### Exercise
Copy out every line of the records in which "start" can be found.

(Items from a dataset)
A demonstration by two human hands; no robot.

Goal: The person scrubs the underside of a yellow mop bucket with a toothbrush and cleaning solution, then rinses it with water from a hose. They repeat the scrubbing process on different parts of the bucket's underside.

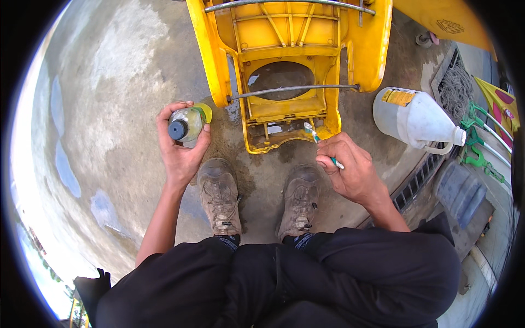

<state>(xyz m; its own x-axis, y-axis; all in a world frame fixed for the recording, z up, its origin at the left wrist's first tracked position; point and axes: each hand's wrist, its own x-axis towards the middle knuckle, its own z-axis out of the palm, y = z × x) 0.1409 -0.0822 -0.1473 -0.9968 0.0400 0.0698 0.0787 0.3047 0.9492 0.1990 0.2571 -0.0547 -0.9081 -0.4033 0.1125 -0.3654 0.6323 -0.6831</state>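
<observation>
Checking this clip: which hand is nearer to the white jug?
The right. The right hand, holding a toothbrush, is close by, lower left of the white jug in view; the left hand, gripping a bottle, is much farther left.

"What is on your right?"

"Near me, a large white plastic jug with a yellow label. Beyond it, a dark slotted metal drain grate and a tangle of grey, stringy fibres. Farther right, white poles with green plastic fittings."

"And on your left?"

"I have stained grey concrete floor there, with several pale, shiny patches."
</observation>
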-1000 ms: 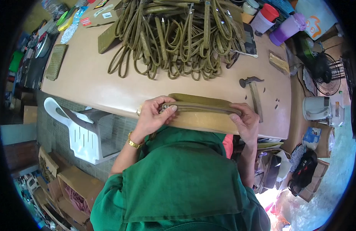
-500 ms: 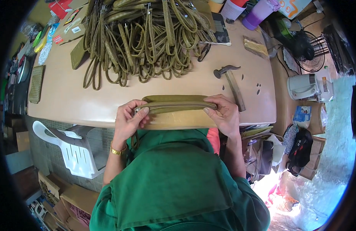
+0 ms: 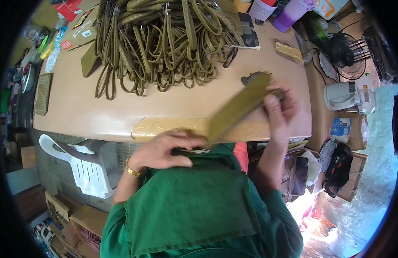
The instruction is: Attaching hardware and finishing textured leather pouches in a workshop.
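Note:
A flat, long olive zip pouch slants above the table's front edge, blurred by motion. My right hand is closed on its upper right end, thumb over the near side. My left hand is at the pouch's lower left end, its fingers smeared; a thin dark strip with a pale edge shows between thumb and fingers, too blurred to name. Behind the pouch's upper end lies a hammer, its handle mostly covered. A strip of shiny tan tape runs along the table edge behind my left hand.
A large heap of olive pouches with strap loops covers the back of the table. A purple tumbler stands at the back right, near a black fan. A white plastic chair is at the left.
The pouch was level in both hands with its zipper showing; now it is tilted, its right end raised up and right by my right hand. My left hand has shifted right and slightly nearer.

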Demonstrator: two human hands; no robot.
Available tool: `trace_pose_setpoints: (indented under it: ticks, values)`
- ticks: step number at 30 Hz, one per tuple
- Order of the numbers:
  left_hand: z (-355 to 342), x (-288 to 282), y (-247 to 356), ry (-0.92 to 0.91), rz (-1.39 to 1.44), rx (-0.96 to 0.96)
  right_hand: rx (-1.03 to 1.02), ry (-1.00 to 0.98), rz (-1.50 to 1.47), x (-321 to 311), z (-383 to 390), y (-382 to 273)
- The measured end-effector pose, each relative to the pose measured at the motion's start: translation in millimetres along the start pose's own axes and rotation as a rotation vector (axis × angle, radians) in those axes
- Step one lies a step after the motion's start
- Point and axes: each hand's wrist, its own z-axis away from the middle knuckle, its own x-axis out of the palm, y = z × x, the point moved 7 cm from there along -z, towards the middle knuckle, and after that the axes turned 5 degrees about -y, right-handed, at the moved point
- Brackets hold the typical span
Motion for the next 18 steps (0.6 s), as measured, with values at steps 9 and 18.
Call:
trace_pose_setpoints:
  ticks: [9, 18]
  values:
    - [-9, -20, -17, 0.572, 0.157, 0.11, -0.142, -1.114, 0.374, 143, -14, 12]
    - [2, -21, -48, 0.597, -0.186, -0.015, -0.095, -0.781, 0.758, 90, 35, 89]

### Result
- The measured end-effector pose, each relative to the pose measured at the motion's start: translation in millimetres along the start pose's own axes and rotation as a rotation vector (axis × angle, radians) in those axes
- Step one lies a step after the motion's start

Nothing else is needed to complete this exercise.